Three main types of data warehouse make a cut in the business process today.

 Enterprise Data Warehouse (EDW): An Enterprise Data Warehouse (EDW) is a relational data warehouse containing a company’s business data, including information about its customers. An EDW enables data analytics, which can inform actionable insights. Besides, it offers a unified approach for organizing and representing data.

Operational Data Store (ODS): An Operational Data Store (ODS) is a central database that provides a snapshot of the latest data from multiple transactional systems for operational reporting. It enables organizations to combine data in its original format from various sources into a single destination to make it available for business reporting.
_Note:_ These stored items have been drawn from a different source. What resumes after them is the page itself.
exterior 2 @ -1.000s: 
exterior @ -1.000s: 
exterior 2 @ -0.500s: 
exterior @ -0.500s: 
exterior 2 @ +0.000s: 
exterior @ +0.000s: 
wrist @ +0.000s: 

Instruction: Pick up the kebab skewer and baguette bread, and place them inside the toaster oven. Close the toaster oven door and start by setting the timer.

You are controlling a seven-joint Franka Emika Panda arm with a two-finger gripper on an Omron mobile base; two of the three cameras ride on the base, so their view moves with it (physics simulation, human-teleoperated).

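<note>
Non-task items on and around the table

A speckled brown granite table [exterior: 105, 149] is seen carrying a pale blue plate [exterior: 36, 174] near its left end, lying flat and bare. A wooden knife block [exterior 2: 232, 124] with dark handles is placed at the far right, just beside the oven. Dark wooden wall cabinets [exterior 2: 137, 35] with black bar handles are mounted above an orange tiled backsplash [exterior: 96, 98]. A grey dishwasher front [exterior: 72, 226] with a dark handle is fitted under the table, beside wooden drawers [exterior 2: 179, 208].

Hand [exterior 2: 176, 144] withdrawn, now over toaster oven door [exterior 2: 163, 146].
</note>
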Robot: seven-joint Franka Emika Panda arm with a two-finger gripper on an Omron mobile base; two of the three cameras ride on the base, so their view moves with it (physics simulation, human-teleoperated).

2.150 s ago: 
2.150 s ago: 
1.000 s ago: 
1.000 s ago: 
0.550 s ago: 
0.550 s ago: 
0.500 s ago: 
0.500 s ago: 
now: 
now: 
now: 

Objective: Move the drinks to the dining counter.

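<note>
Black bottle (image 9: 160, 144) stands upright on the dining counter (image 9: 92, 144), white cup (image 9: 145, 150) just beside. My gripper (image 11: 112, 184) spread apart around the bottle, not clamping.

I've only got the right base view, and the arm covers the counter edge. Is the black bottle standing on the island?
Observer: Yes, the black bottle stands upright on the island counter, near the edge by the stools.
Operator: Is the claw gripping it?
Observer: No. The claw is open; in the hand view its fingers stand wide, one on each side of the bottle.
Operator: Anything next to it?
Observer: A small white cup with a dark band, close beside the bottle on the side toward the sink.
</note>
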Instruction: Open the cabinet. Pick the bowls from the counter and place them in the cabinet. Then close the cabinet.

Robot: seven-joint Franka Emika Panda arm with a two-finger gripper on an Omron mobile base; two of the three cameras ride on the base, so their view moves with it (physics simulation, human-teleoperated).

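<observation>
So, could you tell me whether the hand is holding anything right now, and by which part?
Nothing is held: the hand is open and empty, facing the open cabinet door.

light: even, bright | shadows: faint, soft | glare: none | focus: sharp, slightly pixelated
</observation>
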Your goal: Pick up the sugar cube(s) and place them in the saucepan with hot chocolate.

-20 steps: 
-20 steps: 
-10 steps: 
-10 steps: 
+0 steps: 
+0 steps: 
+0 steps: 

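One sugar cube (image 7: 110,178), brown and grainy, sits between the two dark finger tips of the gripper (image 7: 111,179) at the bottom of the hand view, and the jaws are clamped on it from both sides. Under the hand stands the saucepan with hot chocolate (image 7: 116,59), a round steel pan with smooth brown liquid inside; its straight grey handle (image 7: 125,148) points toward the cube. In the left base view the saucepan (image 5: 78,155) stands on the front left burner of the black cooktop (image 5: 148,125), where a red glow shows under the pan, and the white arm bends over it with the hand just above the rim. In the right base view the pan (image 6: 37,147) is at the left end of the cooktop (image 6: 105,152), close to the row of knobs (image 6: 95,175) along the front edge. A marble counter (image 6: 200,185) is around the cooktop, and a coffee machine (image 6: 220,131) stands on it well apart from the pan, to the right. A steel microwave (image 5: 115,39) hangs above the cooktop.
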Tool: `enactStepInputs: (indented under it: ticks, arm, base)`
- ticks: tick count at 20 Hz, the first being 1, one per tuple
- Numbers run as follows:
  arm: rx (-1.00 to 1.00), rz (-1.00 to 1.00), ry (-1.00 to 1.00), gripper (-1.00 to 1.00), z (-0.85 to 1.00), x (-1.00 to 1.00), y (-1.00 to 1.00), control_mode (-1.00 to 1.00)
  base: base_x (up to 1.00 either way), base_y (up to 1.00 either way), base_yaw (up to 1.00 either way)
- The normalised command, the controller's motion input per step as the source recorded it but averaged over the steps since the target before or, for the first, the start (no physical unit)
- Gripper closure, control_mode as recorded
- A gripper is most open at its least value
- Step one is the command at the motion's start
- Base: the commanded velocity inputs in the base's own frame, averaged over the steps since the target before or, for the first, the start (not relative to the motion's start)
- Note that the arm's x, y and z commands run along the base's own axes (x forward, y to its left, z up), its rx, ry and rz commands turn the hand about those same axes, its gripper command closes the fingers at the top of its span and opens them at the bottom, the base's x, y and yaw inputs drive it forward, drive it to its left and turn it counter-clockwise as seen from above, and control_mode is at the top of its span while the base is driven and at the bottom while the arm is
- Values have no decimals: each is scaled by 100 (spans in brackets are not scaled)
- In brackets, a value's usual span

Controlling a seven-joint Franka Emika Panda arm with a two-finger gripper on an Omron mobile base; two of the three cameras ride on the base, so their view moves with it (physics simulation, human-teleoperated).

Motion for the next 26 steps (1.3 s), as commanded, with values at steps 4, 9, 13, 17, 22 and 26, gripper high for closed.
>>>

Data Mart: A data mart is focused on a single functional area of an organization and contains a subset of data stored in a data warehouse. Data mart is a condensed version of data warehouse and is designed for use by a specific department, unit or set of users in an organization.

Moving data warehouse into cloud

We can confidently blame the Covid-19 pandemic for making data warehouse move into cloud platforms. On-premise data warehouses come with a lot of benefits like improved governance, security and speed. However, they are not elastic and require complex forecasting to determine how to scale the data warehouse for future needs. During the lockdown, the whole workforce was shifted to cloud and data warehouse is one among them. Even large enterprise data warehouses that many people thought would never leave the on-premise data centres are moving to the cloud to take advantage of today’s cloud technologies. Some of the advantages of cloud data warehouse are,

  • It leverages elasticity with separate compute and storage
  • Cloud data warehouse scales-out abilities to handle compute or storage requirements
  • They are easy to use, have versatile management and are cost-effective.

The future: Automation of data warehouse

Some of the issues that a data warehouse face are data integration, data views, data quality, optimization, competing methodologies, etc. Fortunately, data warehouse automation can flip this scenario completely on its head. In data warehouse automation, a data warehouse uses a next-generation technology for automation that relies on advanced design patterns and processes to automate the planning, modelling and integration steps of the entire lifecycle. It provides an efficient alternative to traditional data warehousing design by reducing time-intensive tasks such as generating and deploying ETL codes to a database server.